Su falsa condescendencia era aún más molesta que el tono de burla. El enfermero abrió el candado con toda tranquilidad. Se dispuso a retirar la cadena con la misma parsimonia. Jack se la quitó de las manos y la liberó de un tirón brusco. Julia se detuvo a varios metros de la verja, ahora abierta. Estuvo así durante unos segundos. Luego reemprendió la marcha, aunque dando pasos cortos y cautelosos.

Jack no sintió ningún gozo por encontrarse de nuevo fuera del recinto de la clínica. Estaba en cuclillas donde vio caer a la mujer, envuelta en la nube de insectos que la mataron. Que la asesinaron. Pero no había ningún cuerpo de ninguna mujer muerta. Examinó la zona circundante y descubrió restos de sangre, vómitos e insectos medio digeridos.

—¡¿Lo ves?!

Su pregunta no iba dirigida a nadie en concreto. O quizá sí: a él mismo. Kerber se inclinó para mirar, fingiendo interés.

—Sólo veo unos cuantos bichos muertos. ¿Qué ves tú, Jack?

—¡Deja de repetir mi nombre!

Incluso al propio Jack, su grito le sonó al borde de la histeria. Se levantó y empezó a ir de un lado a otro, pero el cadáver no aparecía. Ni tampoco el enjambre. El tramo de carretera sobre el que se había posado estaba limpio de insectos.

—Tiene que estar por aquí —musitó con mucha menos convicción.

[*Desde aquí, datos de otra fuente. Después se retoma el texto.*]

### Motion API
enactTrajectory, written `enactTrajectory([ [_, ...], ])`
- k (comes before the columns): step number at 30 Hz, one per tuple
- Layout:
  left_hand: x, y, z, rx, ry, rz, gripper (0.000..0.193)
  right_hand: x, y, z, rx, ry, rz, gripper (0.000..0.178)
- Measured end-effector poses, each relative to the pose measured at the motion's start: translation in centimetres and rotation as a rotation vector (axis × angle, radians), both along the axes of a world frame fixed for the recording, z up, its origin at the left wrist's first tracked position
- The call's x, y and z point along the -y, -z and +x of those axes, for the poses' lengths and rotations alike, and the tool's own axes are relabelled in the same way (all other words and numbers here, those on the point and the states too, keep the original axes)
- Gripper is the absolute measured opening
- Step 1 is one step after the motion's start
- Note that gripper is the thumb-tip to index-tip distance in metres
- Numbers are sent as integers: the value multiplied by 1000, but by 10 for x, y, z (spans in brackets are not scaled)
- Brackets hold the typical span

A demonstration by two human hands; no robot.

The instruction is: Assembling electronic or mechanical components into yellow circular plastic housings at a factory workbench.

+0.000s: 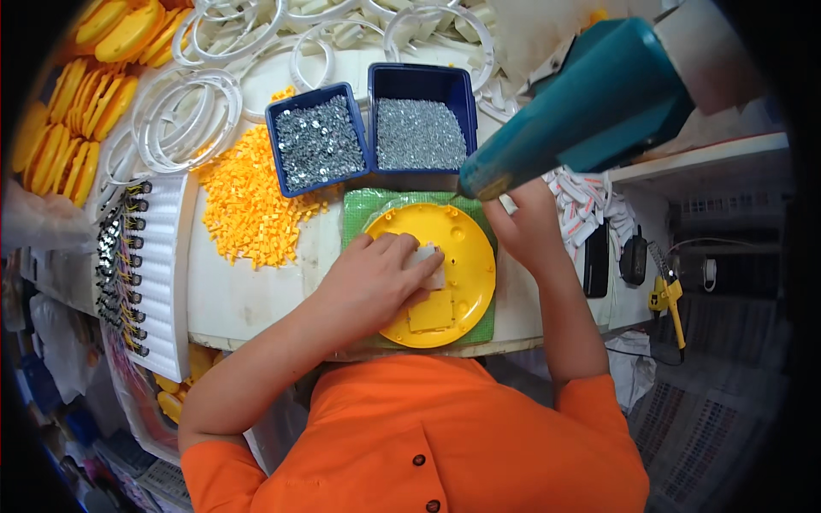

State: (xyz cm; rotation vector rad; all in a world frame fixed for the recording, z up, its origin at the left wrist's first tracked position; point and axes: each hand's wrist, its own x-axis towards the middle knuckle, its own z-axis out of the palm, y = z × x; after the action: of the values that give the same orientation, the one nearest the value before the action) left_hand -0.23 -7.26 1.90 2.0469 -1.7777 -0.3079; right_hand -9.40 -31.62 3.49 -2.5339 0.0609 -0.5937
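A round yellow plastic shell (pixel 469 295) lies open side up on a green mat (pixel 355 208) before me. My left hand (pixel 376 278) rests over its left part, fingers curled onto a small white block (pixel 429 267) inside the shell. Below the fingers sits a yellow rectangular cover (pixel 430 310). My right hand (pixel 526 224) is closed at the shell's upper right, with a small white piece (pixel 508 203) showing at its fingertips. Right above hangs a teal tapered power tool (pixel 581 98), its thin tip over the shell's top edge; part of the right hand is hidden behind it.
Two blue bins (pixel 466 90) of small metal parts stand behind the mat, beside a heap of small yellow pieces (pixel 256 205). White rings (pixel 184 120) and yellow shells (pixel 120 30) lie farther left. White pieces (pixel 583 205), a black phone-like slab (pixel 597 261) and a yellow-handled tool (pixel 671 308) are right.
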Motion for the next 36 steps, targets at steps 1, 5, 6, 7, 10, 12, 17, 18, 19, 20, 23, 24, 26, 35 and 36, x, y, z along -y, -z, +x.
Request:
enactTrajectory([
  [1, 0, 2, 1, -9, 0, 18, 52, 9, 12, 7, -90, 42, -40, 19],
  [5, 3, 4, 2, -78, -11, -11, 52, 21, 44, 65, 111, -95, 22, 16],
  [6, 5, -2, 3, -7, 44, 17, 51, 25, 51, 79, 115, -112, 25, 16],
  [7, 8, -6, 6, 60, 101, 43, 50, 29, 53, 88, 43, -112, -121, 16],
  [10, 16, -7, 16, 46, 183, 92, 54, 44, 65, 105, -17, -130, -260, 15],
  [12, 11, -2, 19, 29, 171, 64, 53, 48, 69, 110, 5, -144, -238, 13],
  [17, -5, 17, 13, 26, 66, -198, 54, 42, 54, 107, 40, -113, -181, 11],
  [18, -5, 14, 14, -3, 64, -180, 51, 42, 52, 104, 30, -84, -188, 11],
  [19, -4, 10, 14, -31, 62, -163, 47, 43, 50, 99, 31, -80, -192, 11],
  [20, -2, 7, 19, -25, 59, -167, 47, 45, 50, 95, 23, -90, -133, 10],
  [23, 25, -6, 55, -41, -72, -347, 34, 38, 31, 83, 54, -89, -201, 8],
  [24, 38, -9, 69, 45, -165, -350, 30, 32, 22, 79, 93, -90, -329, 8],
  [26, 64, -4, 93, 128, -242, -363, 26, 23, 19, 72, 65, -37, -290, 8],
  [35, 81, 26, 119, 224, -336, -449, 11, 17, 16, 33, -14, 54, -73, 7],
  [36, 80, 28, 118, 220, -340, -446, 11, 14, 17, 25, -22, 63, -40, 7],
])
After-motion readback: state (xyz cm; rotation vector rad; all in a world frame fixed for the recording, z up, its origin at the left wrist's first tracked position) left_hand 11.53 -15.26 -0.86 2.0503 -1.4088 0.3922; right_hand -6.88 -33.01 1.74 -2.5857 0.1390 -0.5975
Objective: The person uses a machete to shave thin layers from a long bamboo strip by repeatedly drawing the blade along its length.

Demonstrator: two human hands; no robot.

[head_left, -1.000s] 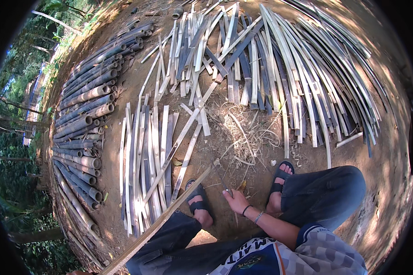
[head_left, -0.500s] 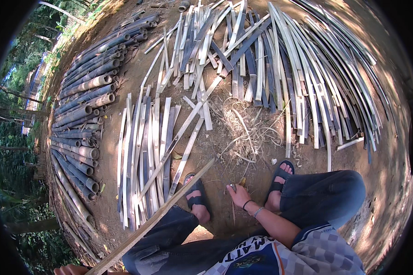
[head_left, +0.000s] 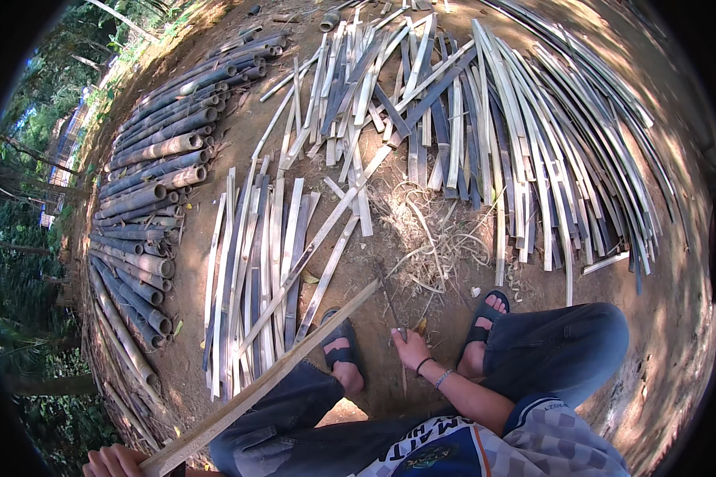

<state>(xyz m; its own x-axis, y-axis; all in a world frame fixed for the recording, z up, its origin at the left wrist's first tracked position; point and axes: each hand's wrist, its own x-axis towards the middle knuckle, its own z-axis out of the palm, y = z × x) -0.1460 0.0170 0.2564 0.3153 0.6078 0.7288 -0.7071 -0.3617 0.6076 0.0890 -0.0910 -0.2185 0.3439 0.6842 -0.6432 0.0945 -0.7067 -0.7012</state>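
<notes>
At the lower left edge, my left hand [head_left: 113,461] is closed at the near end of a long pale bamboo strip [head_left: 266,381]. The strip slants up and right across my left leg, its far end in front of my left sandal. My right hand [head_left: 410,350], between my feet, is closed round a knife. The thin dark knife blade [head_left: 389,298] points away from me, close to the strip's far end; whether they touch I cannot tell. A thin end of the tool shows below my fist.
Split bamboo strips [head_left: 250,270] lie left of my feet, with larger heaps of strips [head_left: 525,151] ahead and right. Whole dark bamboo poles [head_left: 155,163] are stacked at far left. Curled shavings [head_left: 433,238] litter the dirt ahead of my sandals [head_left: 342,346].
My left hand has come further into view, moving up slightly with the strip. My right hand has shifted a little down and left, and the knife blade now shows more clearly.
</notes>
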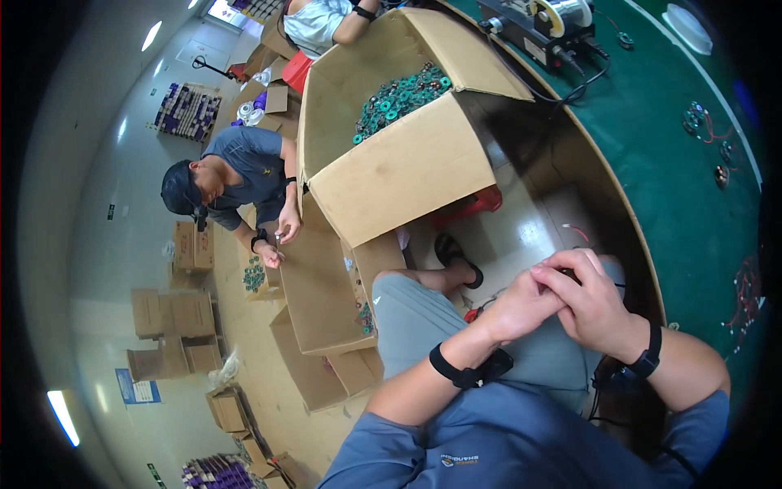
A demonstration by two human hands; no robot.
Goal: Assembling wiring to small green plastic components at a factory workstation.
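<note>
My left hand (524, 307) and my right hand (592, 303) meet above my lap, beside the edge of the green table. The fingers of both are bent and pressed together, the right ones lying over the left. Between them a small dark bit shows, but the fingers hide most of it and I cannot make out what it is. Just beyond my hands a short red and white wire (577, 232) sticks up; whether it joins the held thing I cannot tell. Each wrist wears a black band.
A large open cardboard box (399, 175) holds many green ring-shaped parts (399, 98). Lower open boxes (314, 281) stand left of my knees. On the green table (652, 163) are a black device with a wire spool (568, 15) and red-wired parts (745, 297). Another person (244, 175) works at left.
</note>
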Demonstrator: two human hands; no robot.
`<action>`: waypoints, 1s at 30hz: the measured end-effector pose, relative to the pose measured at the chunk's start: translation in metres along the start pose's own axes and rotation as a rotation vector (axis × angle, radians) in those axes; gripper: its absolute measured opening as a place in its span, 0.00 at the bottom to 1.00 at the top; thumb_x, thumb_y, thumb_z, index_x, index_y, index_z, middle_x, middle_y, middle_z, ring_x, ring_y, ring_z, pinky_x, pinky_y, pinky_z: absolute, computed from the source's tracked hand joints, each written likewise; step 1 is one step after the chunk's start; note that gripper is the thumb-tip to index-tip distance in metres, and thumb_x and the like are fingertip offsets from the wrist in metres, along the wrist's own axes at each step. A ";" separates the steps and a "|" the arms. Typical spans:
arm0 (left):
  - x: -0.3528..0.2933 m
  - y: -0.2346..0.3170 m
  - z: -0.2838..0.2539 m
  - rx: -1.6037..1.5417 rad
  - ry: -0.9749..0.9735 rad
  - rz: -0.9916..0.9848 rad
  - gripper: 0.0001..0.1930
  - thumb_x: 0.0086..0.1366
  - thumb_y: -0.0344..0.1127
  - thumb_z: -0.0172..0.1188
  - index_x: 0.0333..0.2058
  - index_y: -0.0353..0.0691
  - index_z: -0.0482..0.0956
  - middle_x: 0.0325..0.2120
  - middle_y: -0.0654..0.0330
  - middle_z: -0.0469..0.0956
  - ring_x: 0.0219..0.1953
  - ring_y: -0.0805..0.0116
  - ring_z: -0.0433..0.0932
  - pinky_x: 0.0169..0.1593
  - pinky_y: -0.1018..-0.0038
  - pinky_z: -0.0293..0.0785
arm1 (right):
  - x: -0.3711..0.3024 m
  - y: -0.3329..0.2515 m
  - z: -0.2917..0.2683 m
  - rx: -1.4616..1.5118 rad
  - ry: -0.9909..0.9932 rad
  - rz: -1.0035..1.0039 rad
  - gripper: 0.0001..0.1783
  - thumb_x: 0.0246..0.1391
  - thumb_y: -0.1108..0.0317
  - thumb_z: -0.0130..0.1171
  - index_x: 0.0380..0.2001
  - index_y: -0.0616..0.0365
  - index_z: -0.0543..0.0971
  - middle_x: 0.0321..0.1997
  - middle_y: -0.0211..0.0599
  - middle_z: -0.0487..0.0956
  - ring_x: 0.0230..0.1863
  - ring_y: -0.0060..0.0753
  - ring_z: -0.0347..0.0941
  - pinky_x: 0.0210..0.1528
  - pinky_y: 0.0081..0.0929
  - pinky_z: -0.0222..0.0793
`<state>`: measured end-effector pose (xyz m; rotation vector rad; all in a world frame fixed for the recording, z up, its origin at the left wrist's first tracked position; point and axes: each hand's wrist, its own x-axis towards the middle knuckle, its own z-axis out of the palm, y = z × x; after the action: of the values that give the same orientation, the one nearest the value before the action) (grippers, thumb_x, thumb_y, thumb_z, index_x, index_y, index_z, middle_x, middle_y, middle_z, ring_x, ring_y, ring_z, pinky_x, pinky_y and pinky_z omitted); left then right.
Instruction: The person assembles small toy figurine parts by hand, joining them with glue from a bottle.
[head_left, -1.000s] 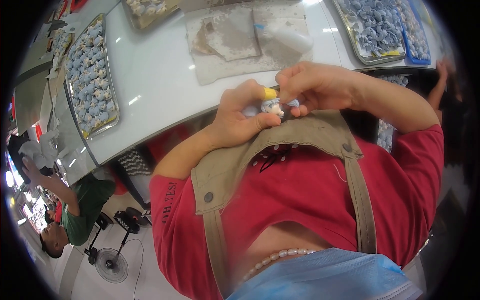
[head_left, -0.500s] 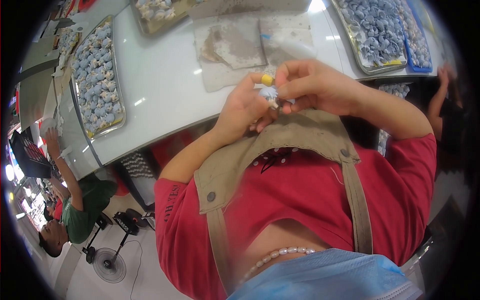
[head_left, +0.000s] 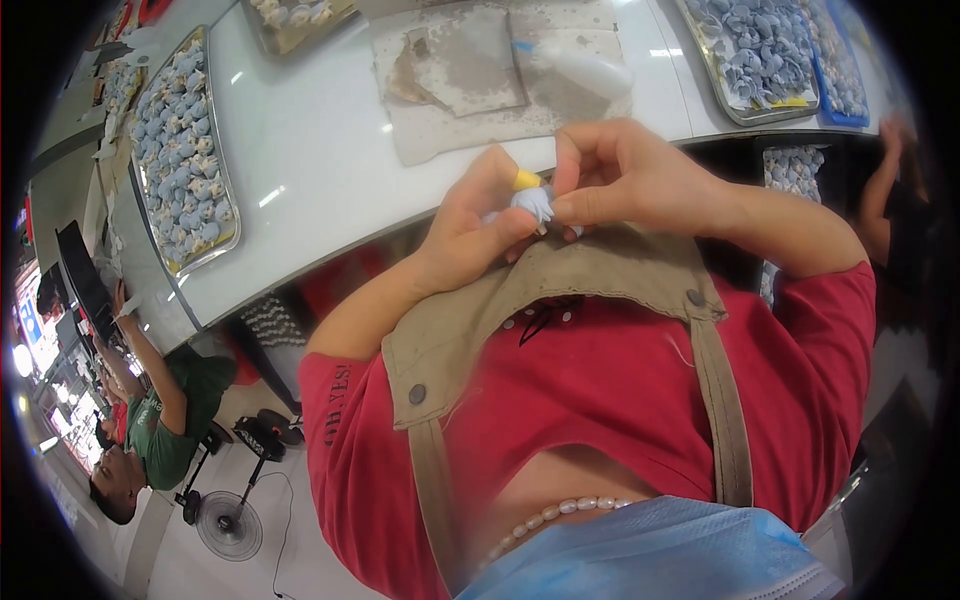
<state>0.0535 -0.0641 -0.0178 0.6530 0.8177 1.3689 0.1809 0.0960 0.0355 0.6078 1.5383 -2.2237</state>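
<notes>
Just above my apron's top edge, my left hand [head_left: 472,215] is closed around a small doll-like head with pale blue spiky hair [head_left: 533,203]. A yellow finger cover [head_left: 526,180] wraps the tip of one left finger. My right hand [head_left: 628,180] is closed at the same piece, thumb and fingertips pinching its right side. Beneath the right fingers a small pale blue bit shows, mostly hidden. Whether it is a separate part, I cannot tell.
Stained cardboard [head_left: 450,125] lies on the white table with a whitish bottle [head_left: 590,72]. A metal tray of pale blue and cream pieces [head_left: 185,160] stands left. At right are a tray of blue-grey shell pieces [head_left: 755,60] and a blue tray [head_left: 850,119]. A co-worker [head_left: 180,410] works at left.
The view has shifted slightly. The small head has turned in my fingers, showing more of its blue hair and less of its cream part. Both hands stay closed together on it.
</notes>
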 end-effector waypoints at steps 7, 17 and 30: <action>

El sol castigaba la zona al descubierto por donde se movía frenéticamente. Estaba muy acalorado y, de nuevo, muerto de sed. Pensó que había incumplido su promesa de no salir de la clínica bien provisto de agua… Empezaba a desvariar. Se esforzó, sin mucho éxito, en recuperar la calma.

Julia se había detenido otra vez, ahora justo en el umbral de la verja. No tenía intención de dar un paso más. Tampoco ella entendía por qué no encontraban el cuerpo de la mujer, pero eso era secundario. Ella ya estaba muerta y Julia no quería morir. Sólo marcharse de allí cuanto antes. Intentaba mirar a todos lados al mismo tiempo. Apenas enfocaba el paisaje antes de dirigir la mirada a otro punto. Por eso le pasó desapercibida una forma encogida al pie de un árbol. Dos formas. Una junta a otra, mimetizadas con la tierra.

Se sintió mareada al fijar por fin en ellas su vista: una era la mujer. La mujer a quien había visto morir con sus propios ojos. Ella y su compañero.

—¿Jack?

Una sensación de
déjà vu
la envolvió al gritar de nuevo su nombre. Había hecho lo mismo horas antes, cuando surgió frente a ella esa pareja de… no sabría muy bien qué llamarlos. Ningún ser humano hubiera sido capaz de sobrevivir a un ataque como aquél. Eso no lo dudaba.

Jack se volvió de inmediato hacia Julia. La boca se le abrió en un gesto de incredulidad al ver también a la mujer que había dado por muerta.
Estaba muerta. ¡Lo estaba!,
insistió con terquedad la persistente voz de su cabeza.

Kerber parecía contento como un crío en Navidad.

—Venid —les dijo a los dos esperpentos.

Ambos obedecieron sin chistar. Miraban al enfermero con temor, casi aterrados. No era la primera vez que los tres se cruzaban.

Jack se les acercó también. El cuerpo de la mujer, y sobre todo su rostro, mostraba una infinidad de picaduras. Se veía hinchado y de un malsano aspecto amarillento que hacía imaginar toda clase de ponzoñas actuando bajo la piel. Pero resultaba innegable que estaba viva.

Aun así, Jack fue a tocarla, como hizo el incrédulo apóstol Tomás con su maestro recién resucitado. La mujer se apartó al instante. El dolor que transmitía todo su ser era inimaginable.

—¿Y bien, Jack? ¿Qué me dices ahora? —dijo Kerber.

Julia seguía parada en el umbral de la verja. Tampoco ella daba crédito a lo que veía.